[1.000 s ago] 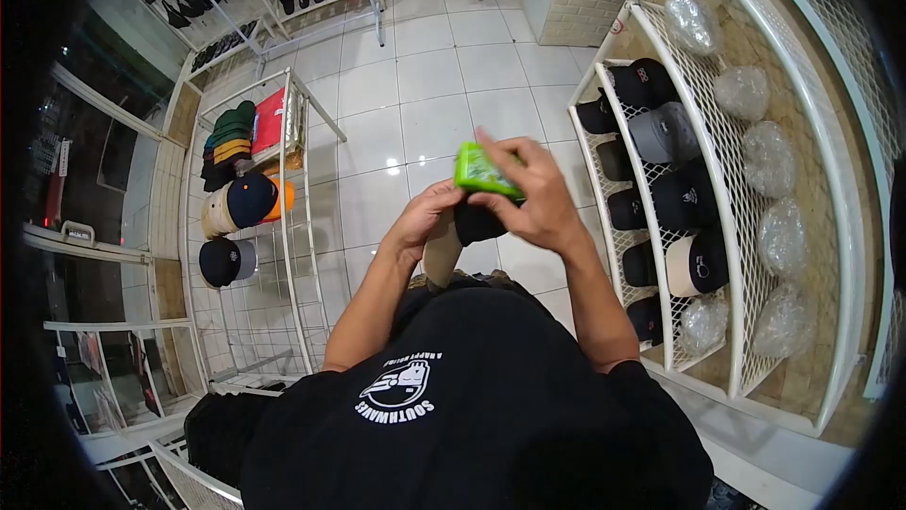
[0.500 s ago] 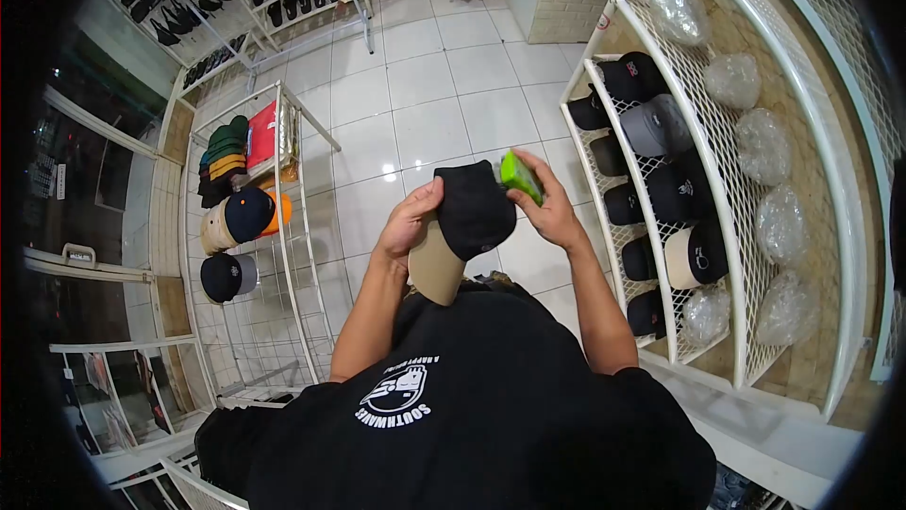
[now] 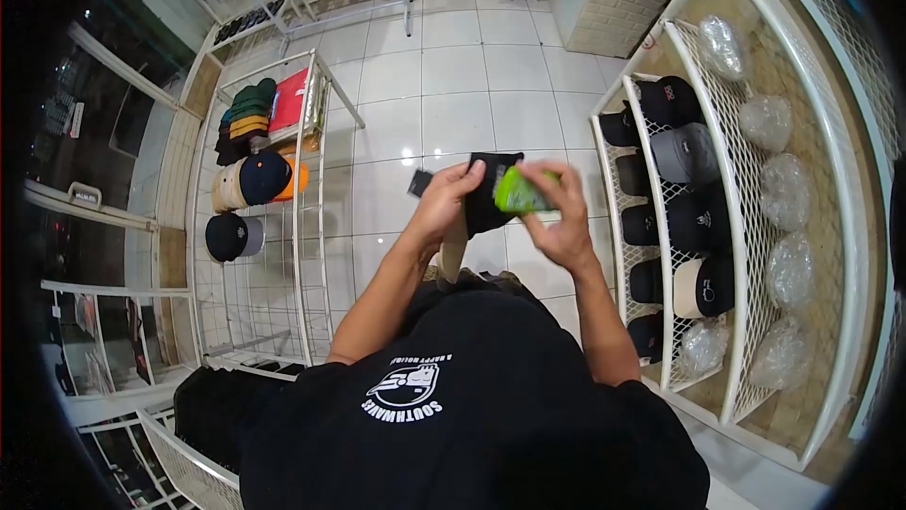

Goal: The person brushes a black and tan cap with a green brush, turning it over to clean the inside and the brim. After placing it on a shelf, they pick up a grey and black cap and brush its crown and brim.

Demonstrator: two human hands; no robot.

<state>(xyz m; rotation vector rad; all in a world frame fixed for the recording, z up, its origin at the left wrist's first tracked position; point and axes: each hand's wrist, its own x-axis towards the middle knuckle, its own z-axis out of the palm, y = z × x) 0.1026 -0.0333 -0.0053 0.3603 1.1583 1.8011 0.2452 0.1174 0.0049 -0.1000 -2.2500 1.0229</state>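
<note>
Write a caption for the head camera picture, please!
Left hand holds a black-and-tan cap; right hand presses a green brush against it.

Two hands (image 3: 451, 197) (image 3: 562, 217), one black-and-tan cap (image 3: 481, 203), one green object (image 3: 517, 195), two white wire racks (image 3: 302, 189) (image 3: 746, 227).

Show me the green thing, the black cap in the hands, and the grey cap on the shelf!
green thing (image 3: 517, 195), head view, its middle.
black cap (image 3: 483, 191), head view, its crown.
grey cap (image 3: 687, 153), head view, its top.

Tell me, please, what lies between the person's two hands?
In the head view, a black and tan cap sits between them: the left hand grips it, while the right hand holds a green object against the cap's black part.
</note>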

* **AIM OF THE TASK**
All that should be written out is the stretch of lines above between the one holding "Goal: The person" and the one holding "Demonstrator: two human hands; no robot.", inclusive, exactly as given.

* **ANSWER AREA**
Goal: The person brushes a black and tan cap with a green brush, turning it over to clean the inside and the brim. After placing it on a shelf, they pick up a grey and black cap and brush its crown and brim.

Demonstrator: two human hands; no robot.

Here is where the answer stops.